Шибаев и Алик смотрели политическое ток-шоу, вслух комментируя выступления. Алик сказал:
— По-моему, твое животное вернулось и скандалит!
Из кухни донесся отчаянный щенячий визг и низкий бойцовский вой Шпаны. Вслед — звуки падения кастрюль и тарелок.
— Брысь! — закричал Шибаев с порога. — Пошел вон! — Он схватил Шпану за холку.
Макс забился под стол, полуживой от ужаса. Он уже не визжал, а только скулил.
— Ты! — рявкнул Шибаев. — Только попробуй!
Шпана попытался извернуться и тяпнуть его за руку. Шибаев, зная своего кота, был к этому готов и поднял руку кверху. Шпана висел под потолком, шипя от ярости.
— Это наш гость, понял? Он маленький, а ты здоровое мурло! Макс, не бойся, иди сюда!
Но пес, вне себя от ужаса, распластался на полу, закрыв глаза. Шибаев поднес извивающегося кота к щенку и сказал страшным голосом:
— Это Макс! Он поживет пока у нас, понял? И не вздумай! Ты меня знаешь. Понял? Алик, достань колбасу, мы его простимулируем.
Шибаев опустил кота на пол. Алик положил кусок колбасы в его блюдечко.

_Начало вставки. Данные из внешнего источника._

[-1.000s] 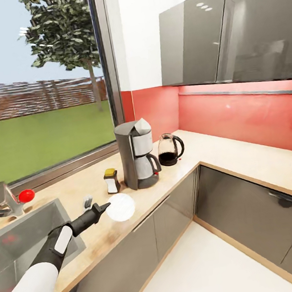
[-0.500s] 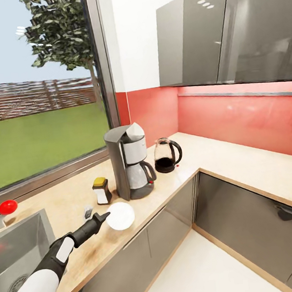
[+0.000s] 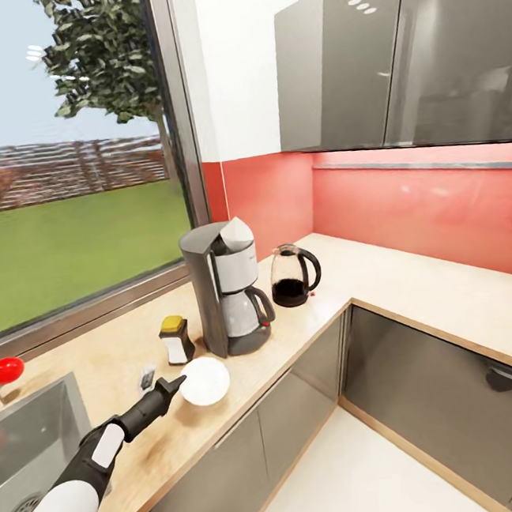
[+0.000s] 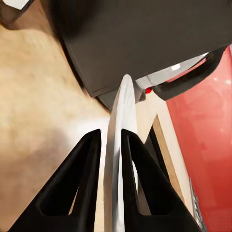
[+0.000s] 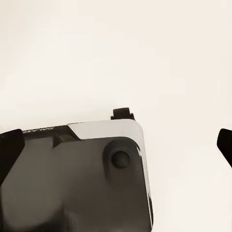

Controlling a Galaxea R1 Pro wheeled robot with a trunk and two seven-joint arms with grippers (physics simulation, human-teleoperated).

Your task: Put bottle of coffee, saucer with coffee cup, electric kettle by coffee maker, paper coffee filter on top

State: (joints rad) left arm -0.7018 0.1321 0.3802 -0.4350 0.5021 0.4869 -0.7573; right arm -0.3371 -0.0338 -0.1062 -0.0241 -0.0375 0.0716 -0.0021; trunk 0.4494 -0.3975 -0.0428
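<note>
Since a second ago the head view has swung, while the left end effector [image 3: 174,386], closed on the round white saucer [image 3: 204,380], keeps it low over the beige counter [image 3: 417,277], in front of the grey coffee maker [image 3: 226,288], lower centre-left, probably about to release.
</note>
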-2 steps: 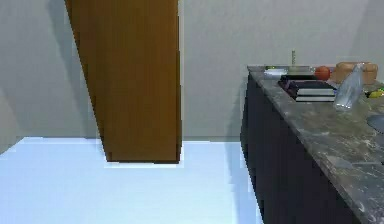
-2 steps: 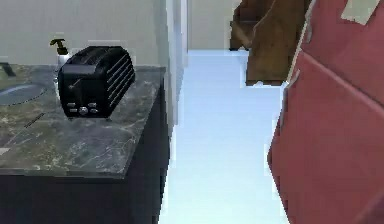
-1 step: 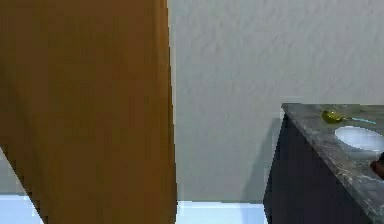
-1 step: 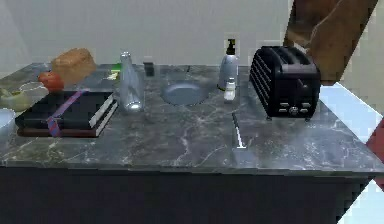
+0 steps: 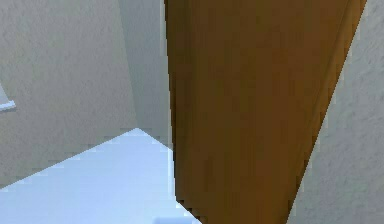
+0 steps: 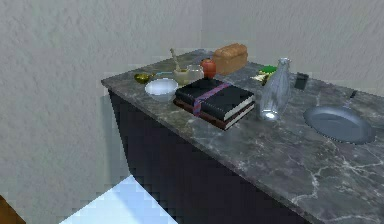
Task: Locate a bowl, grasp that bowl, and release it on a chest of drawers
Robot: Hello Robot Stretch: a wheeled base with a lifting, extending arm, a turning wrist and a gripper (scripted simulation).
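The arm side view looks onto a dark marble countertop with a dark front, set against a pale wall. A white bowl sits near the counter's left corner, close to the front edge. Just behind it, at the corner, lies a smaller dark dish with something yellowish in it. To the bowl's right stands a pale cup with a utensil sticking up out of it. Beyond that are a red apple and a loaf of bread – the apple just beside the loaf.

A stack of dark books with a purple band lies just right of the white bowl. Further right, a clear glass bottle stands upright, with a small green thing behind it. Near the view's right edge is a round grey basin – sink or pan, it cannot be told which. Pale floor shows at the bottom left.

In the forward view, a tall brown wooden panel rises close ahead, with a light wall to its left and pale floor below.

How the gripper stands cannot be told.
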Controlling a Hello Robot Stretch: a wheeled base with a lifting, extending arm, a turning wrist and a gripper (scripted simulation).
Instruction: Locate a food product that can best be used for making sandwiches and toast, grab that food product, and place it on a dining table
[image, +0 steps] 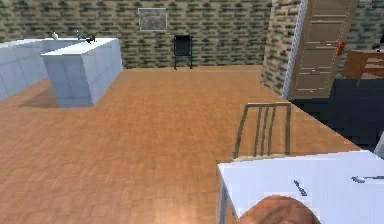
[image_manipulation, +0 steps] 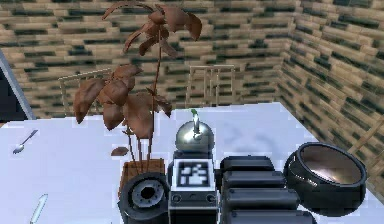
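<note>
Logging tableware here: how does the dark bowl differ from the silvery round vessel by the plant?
The dark bowl is open-topped, showing a paler inside; the silvery vessel is a closed dome with a small green tip. The bowl is near black, the vessel shiny grey. The bowl sits at the arm side view's right, the vessel mid-picture beside the plant. Both are round and stand on the white table.

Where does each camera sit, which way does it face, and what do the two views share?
Forward view: on the robot, looking ahead and down across the wooden floor to a white counter.
Arm side view: on the robot's body, looking sideways over the table to a plant; the arm and gripper show at the bottom.
Both show the white table.
</note>
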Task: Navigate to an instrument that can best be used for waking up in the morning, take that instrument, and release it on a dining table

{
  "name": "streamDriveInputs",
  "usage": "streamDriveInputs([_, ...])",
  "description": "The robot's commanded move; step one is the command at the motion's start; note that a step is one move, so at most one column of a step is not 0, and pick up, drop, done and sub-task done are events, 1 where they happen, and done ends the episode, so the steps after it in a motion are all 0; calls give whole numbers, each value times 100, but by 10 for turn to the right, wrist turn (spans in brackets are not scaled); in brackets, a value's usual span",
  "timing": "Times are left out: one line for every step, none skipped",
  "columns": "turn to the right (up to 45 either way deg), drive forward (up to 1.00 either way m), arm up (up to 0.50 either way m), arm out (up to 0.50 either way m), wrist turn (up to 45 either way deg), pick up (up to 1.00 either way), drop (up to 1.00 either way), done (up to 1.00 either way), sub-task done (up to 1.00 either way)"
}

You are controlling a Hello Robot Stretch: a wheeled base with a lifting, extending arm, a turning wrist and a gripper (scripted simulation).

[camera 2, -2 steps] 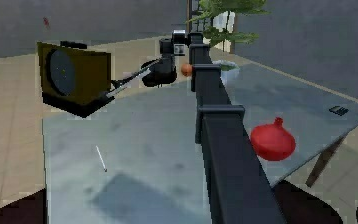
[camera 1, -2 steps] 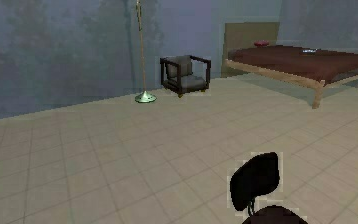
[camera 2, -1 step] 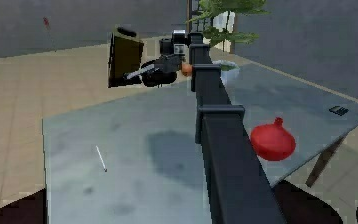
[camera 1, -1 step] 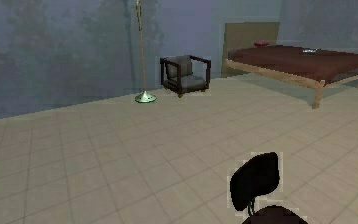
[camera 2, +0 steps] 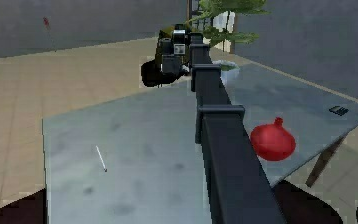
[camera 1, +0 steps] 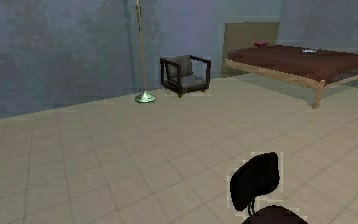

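Note:
In the arm side view my dark arm (camera 2: 222,140) rises from the bottom edge over a grey table (camera 2: 137,140). The gripper (camera 2: 159,68) sits at the arm's far end, above the table's far edge, with tan floor behind it. A dark rounded blob (camera 2: 150,75) shows at its far end, close to that edge. I cannot tell whether the gripper holds anything.
A red round vase-like thing (camera 2: 272,140), a thin white stick (camera 2: 100,158) and a small dark item (camera 2: 338,110) lie on the table; a potted plant (camera 2: 222,25) stands at its far side. Ahead are a floor lamp (camera 1: 144,97), armchair (camera 1: 185,75), bed (camera 1: 307,62) and black chair back (camera 1: 255,182).

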Motion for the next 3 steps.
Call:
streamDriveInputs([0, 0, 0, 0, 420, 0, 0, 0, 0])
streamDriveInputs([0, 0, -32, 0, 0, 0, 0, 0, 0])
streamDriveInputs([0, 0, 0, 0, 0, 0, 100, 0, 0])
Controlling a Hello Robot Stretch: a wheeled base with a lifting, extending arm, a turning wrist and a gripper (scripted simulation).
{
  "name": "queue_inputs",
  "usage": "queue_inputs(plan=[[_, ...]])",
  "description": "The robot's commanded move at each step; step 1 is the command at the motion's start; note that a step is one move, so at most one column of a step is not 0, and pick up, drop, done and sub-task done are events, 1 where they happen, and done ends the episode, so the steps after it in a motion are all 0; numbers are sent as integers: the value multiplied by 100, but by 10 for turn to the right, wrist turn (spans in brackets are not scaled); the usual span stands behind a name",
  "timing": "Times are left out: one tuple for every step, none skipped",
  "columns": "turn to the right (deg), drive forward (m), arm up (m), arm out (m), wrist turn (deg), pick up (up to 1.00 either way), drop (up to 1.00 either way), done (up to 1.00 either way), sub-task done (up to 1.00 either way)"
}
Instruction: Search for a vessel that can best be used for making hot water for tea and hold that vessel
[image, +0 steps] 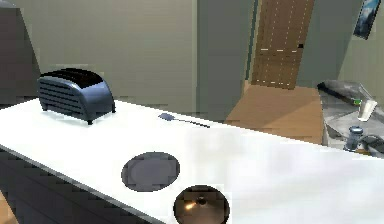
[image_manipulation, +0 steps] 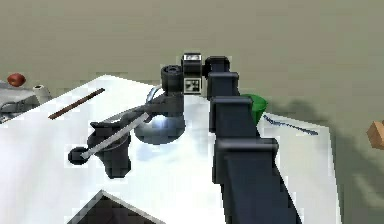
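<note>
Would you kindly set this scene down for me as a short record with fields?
Surface: white countertop
Toaster: dark, on the countertop at the forward view's left
Door: wooden, beyond the countertop
Arm: dark bar reaching out across the countertop
Gripper: by a grey rounded vessel on the countertop
Held: cannot tell
Green thing: just behind the arm

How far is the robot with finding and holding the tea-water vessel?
Search looks done: a grey kettle-like vessel stands on the white counter. In hand: the gripper is at that vessel; I cannot tell whether it holds it. Left: lifting it clear of the counter.
</note>
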Motion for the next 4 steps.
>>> queue_inputs(plan=[[0, 0, 0, 0, 450, 0, 0, 0, 0], [0, 0, 0, 0, 150, 0, 0, 0, 0], [0, 0, -16, 0, 0, 0, 0, 0, 0], [0, 0, 0, 0, 0, 100, 0, 0, 0]])
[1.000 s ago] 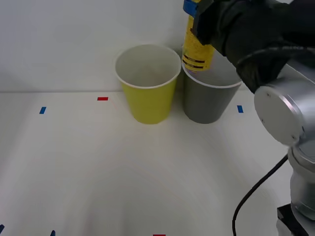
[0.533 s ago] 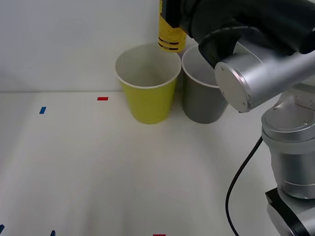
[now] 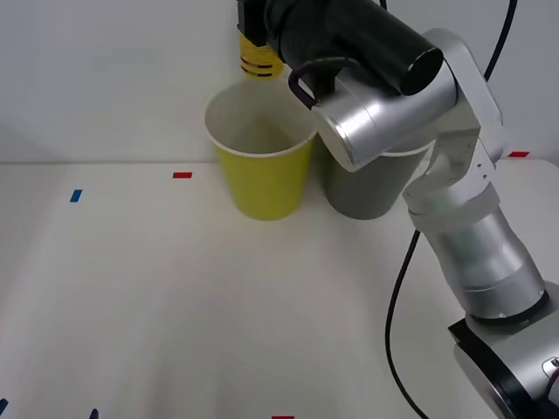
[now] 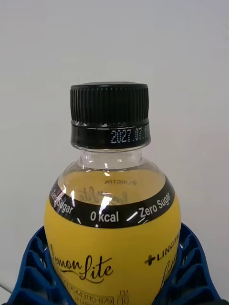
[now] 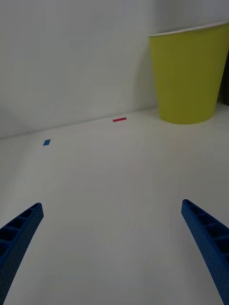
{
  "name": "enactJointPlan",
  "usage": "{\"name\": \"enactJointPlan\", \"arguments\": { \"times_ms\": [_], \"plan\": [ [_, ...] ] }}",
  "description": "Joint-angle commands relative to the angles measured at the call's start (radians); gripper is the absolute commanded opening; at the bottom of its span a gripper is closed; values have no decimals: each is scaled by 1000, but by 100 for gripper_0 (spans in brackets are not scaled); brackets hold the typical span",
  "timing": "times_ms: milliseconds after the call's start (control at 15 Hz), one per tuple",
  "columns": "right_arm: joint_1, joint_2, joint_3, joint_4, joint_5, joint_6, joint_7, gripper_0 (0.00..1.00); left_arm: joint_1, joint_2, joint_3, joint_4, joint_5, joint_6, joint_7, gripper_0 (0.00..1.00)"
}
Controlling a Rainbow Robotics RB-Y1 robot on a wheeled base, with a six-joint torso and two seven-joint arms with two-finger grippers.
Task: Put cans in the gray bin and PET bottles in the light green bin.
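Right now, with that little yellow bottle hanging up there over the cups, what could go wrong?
1. The PET bottle in the right gripper hangs above the far rim of the light green bin, not its middle. Let go here, it might clip the rim and fall behind.
2. The gray bin stands right beside it, so a bounce could land there.
3. The right arm reaches low over both bins and might knock them.

A white table carries two bins standing upright side by side near its far edge, by the wall: the light green bin on the left and the gray bin just beside it on the right. Small tape marks lie flat on the top: a red mark left of the light green bin and a blue mark farther left.
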Motion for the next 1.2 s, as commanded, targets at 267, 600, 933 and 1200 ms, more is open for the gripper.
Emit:
{"name": "enactJointPlan", "arguments": {
  "times_ms": [267, 600, 933, 1200],
  "plan": [
    [-26, -12, 16, 76, -48, -83, -27, 0, 0, 0, 0, 0, 0, 0, 0, 100],
    [-26, -31, 16, 76, -51, -82, -31, 45, 0, 0, 0, 0, 0, 0, 0, 100],
    [-27, -28, 16, 76, -48, -82, -25, 100, 0, 0, 0, 0, 0, 0, 0, 100],
    [-27, -24, 16, 76, -17, -82, -27, 100, 0, 0, 0, 0, 0, 0, 0, 100]
  ]
}}
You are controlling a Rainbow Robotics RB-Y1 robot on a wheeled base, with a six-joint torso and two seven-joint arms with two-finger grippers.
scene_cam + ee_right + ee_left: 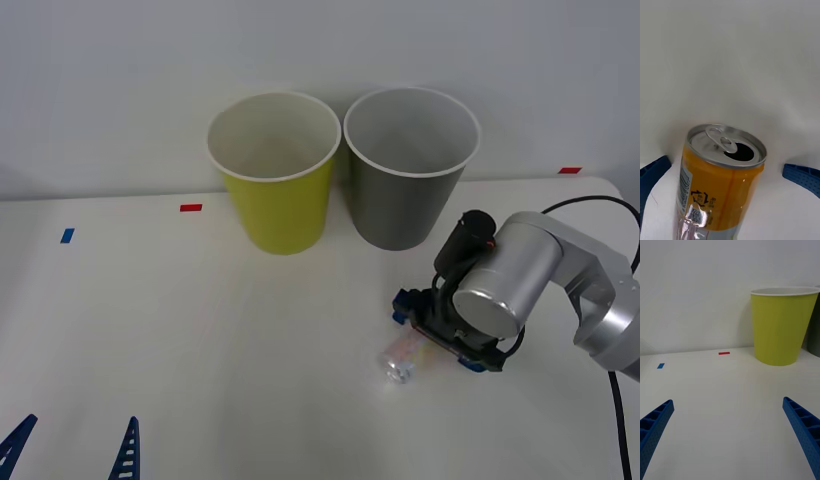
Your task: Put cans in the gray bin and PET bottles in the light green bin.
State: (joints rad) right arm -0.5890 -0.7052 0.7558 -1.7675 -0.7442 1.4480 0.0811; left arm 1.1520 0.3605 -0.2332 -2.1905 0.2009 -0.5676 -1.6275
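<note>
Can (400, 358) lies on side on table (200, 360), front-right area, well apart from both bins. Right gripper (432, 335) straddles it, fingers (801, 177) spread, not touching can; arm hides can's rear end in front view. Gray bin (405, 170) beside light green bin (275, 180) at back edge. Left gripper (730, 435) released, parked front-left corner, fingertips cut off by frame. Wide free table between.

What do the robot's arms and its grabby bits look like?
The right arm is made of shiny silver-gray rounded tubes, with a black part near the wrist and a black cable looping beside it. Its right tool has blue parts at the end. The left tool has two blue, ribbed fingers with little open cells, pointed like fins.
</note>
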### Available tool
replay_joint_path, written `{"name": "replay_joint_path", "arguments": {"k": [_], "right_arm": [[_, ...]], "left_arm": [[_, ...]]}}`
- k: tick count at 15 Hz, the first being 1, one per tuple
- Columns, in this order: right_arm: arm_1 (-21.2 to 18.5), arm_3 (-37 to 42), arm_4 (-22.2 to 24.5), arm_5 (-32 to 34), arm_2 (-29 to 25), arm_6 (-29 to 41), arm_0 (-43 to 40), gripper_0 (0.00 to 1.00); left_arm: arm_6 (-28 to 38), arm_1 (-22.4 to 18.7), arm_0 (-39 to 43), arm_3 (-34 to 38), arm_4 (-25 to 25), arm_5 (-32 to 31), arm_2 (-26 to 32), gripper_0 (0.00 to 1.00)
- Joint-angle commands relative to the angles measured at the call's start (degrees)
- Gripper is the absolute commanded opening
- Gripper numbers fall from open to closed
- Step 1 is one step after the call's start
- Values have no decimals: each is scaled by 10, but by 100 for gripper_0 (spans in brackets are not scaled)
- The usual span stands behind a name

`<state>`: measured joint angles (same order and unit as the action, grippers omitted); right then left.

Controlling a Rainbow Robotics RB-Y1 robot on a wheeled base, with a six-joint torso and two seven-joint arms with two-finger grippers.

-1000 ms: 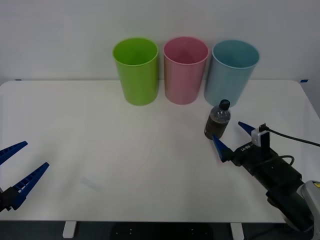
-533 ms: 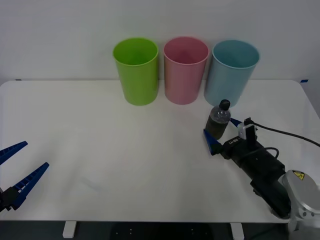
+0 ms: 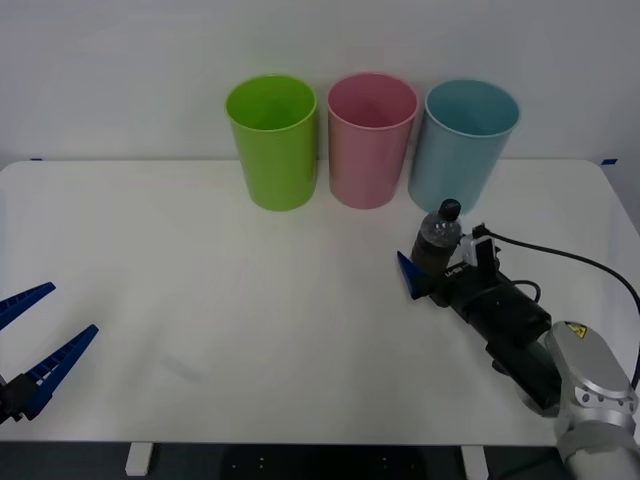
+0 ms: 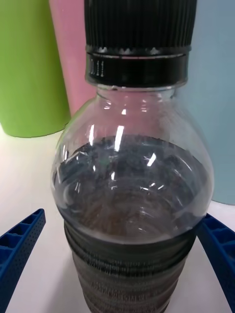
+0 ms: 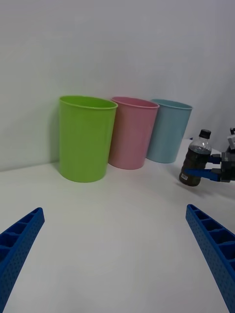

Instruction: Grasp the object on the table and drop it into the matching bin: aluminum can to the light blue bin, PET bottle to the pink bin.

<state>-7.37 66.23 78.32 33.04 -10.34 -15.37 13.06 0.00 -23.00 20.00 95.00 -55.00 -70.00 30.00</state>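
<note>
The right claw [image 3: 432, 268] has slid forward over the last second — its spread blue fingers [image 4: 19, 244] now sit either side of the PET bottle [image 3: 436, 241], not yet squeezing. That looks like the grasp lined up, with closing next. The bottle stands upright on the counter [image 3: 200, 300], between the fingers, and the light blue bin [image 3: 460, 145] is just beyond it. Count: one bottle, three bins — lime green bin [image 3: 273, 140], pink bin [image 3: 370, 138], light blue. The left claw [image 3: 35, 345] waits spread, well apart at the near edge.
</note>
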Motion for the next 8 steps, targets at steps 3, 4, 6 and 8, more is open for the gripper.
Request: {"name": "replay_joint_path", "arguments": {"k": [3,4,6,8], "right_arm": [[0,0,-3,-1,-3,-6,0,56],[0,0,-8,-1,-2,-8,0,4],[0,0,-13,-2,-1,-11,0,0],[0,0,-26,-3,0,-17,0,0]], "left_arm": [[0,0,0,0,0,0,0,100],[0,0,0,0,0,0,0,100],[0,0,0,0,0,0,0,100],[0,0,0,0,0,0,0,100]]}}
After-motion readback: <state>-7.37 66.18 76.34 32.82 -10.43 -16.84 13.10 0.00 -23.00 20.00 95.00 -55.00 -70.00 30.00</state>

Шпана, который был не злопамятым и не обидчивым, вцепился в колбасу.
— Ты меня понял? — спросил Шибаев. Он вытащил упирающегося Макса из-под стола. — Вот это будет жить с нами, понял?
— Ты думаешь, он понимает? — спросил Алик.
— Уверен. Он парень сообразительный. Не бойся, Макс, будь мужиком!
Глава 30. Точки над «i»
Роман Шевченко заметил Киру издали. Она сидела на той же скамейке, что и в прошлый раз, а мальчик в красной футболке играл рядом на траве. В руке его была зажата красная машинка. Роман подумал, что она намеренно пришла именно сюда, и их новая встреча похожа на свидание.
Он подошел, сел рядом. Кира вспыхнула и улыбнулась. Он протянул ей коробку из-под торта.
— Что это? — удивилась Кира. — Торт?
Он, улыбаясь, покачал головой.
— Это для Володи. Подарок.
— Для Володечки? Ну, что вы, зачем… — Она вспыхнула и смутилась. — А что это?
— Сейчас! — Роман присел рядом с мальчиком и раскрыл коробку. — Смотри, Володечка!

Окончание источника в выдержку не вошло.